Neural networks in both humans and LLMs are hierarchical. There are lower layers and higher layers1. In humans, lower layers process things like blobs of colors and parallel lines. It’s rather complicated in reality, see for example this diagram of different lower parts of the visual cortex from my favorite paper:
But the gist of it is pretty simple - in the lower layers, you have sensory data. In the higher layers, you have abstract concepts. For humans, language isn’t part of the low level sensory input - it’s a…. metastructure? A learned framework emerging from multiple sensory streams.
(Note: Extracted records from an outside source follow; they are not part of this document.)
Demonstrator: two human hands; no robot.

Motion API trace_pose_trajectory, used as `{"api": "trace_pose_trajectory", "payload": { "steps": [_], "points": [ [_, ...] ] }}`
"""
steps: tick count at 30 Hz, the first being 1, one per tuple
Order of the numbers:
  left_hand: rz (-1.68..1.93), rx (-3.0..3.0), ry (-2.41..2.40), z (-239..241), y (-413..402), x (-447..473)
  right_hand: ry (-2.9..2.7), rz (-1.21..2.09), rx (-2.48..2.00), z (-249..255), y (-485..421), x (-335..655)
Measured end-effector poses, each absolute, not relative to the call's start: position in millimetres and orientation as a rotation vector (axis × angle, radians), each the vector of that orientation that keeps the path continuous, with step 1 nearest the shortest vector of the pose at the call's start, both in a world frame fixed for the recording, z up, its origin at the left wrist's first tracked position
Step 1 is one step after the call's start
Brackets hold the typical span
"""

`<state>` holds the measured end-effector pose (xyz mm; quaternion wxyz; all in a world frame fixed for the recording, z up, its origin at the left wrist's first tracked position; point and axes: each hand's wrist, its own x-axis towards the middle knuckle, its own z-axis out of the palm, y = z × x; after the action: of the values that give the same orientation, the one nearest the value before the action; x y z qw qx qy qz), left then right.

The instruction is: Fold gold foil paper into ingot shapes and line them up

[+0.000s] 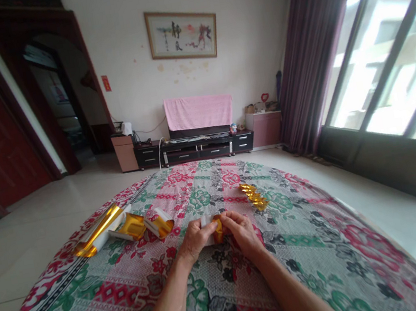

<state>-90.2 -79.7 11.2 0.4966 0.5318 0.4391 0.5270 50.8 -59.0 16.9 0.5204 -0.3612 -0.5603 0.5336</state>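
My left hand (195, 239) and my right hand (241, 231) meet at the middle of a flowered cloth (230, 280) and pinch a small piece of gold foil paper (216, 229) between their fingers. Both hands are closed on it, thumbs on top. A short row of folded gold paper pieces (254, 196) lies just beyond my right hand. To the left of my left hand lie loose gold and white foil sheets (132, 225) and a longer gold sheet (95, 234).
The cloth covers a surface that ends at pale floor tiles (17, 237) on the left and right. A low TV cabinet with a pink cover (199, 111) stands at the far wall. Large windows (394, 47) and a dark curtain are on the right.
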Motion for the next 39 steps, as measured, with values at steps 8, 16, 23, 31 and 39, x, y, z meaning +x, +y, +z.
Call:
{"api": "trace_pose_trajectory", "payload": {
  "steps": [8,16,23,31,39],
  "points": [
    [1.278,1.362,1.132,6.5,-76.5,-89.9,-1.408,1.257,-0.885,17.9,-58.2,51.2],
    [1.267,1.303,1.113,19.4,-82.1,-87.5,-1.299,1.304,-0.850,8.1,-51.7,49.0],
    [1.247,1.212,1.092,17.8,-80.3,-89.3,-1.061,1.336,-0.789,7.0,-45.5,51.5],
    [1.284,1.236,1.155,15.0,-77.8,-86.1,-1.087,1.316,-0.775,4.5,-46.9,51.4],
    [1.299,1.274,1.123,15.2,-79.5,-87.6,-1.065,1.310,-0.762,6.6,-48.1,50.0]
  ]
}}
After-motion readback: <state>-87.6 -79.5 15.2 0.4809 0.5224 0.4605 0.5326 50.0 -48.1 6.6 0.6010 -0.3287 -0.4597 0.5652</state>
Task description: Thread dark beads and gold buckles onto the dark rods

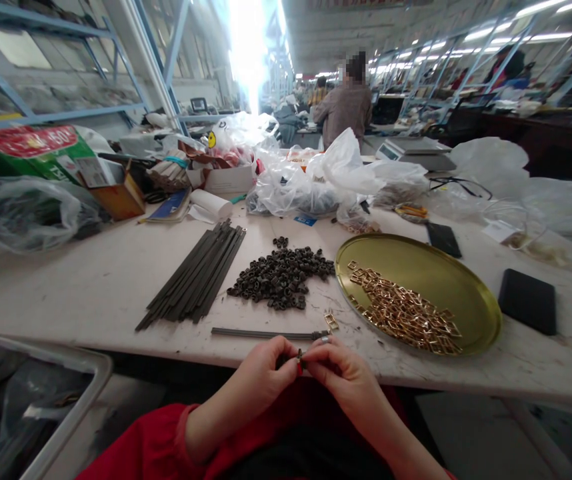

I’m sure linguists have some fancy word for it, but I’m just going to use “metastructure”.
Now for LLMs, language is their entire sensory stream. It’s not a metastructure. Their lower layers learn language like humans learn visual shapes. But it’s reasonable to suppose that at some point, LLMs learn their own metastructures! I’m wondering what they might be.
The first option is fairly easy to grasp and test - LLMs might have some kind of a metastructure for visual things. Concepts like “blue”, “parallel”, “round” can’t make sense for them on a sensory level, but it might be that they learn some things about the visual world that comprise a metastructure. This theory is fairly testable - the mechanistic interpretability methods that Anthropic has been using can be used to investigate if LLMs have higher layer features that encode something like “two parallel lines”. It would be fascinating to learn what tuning those features up would to to e.g. code generation! In a way, this option can be thought of as a mirror - language mirrors vision, vision mirrors language.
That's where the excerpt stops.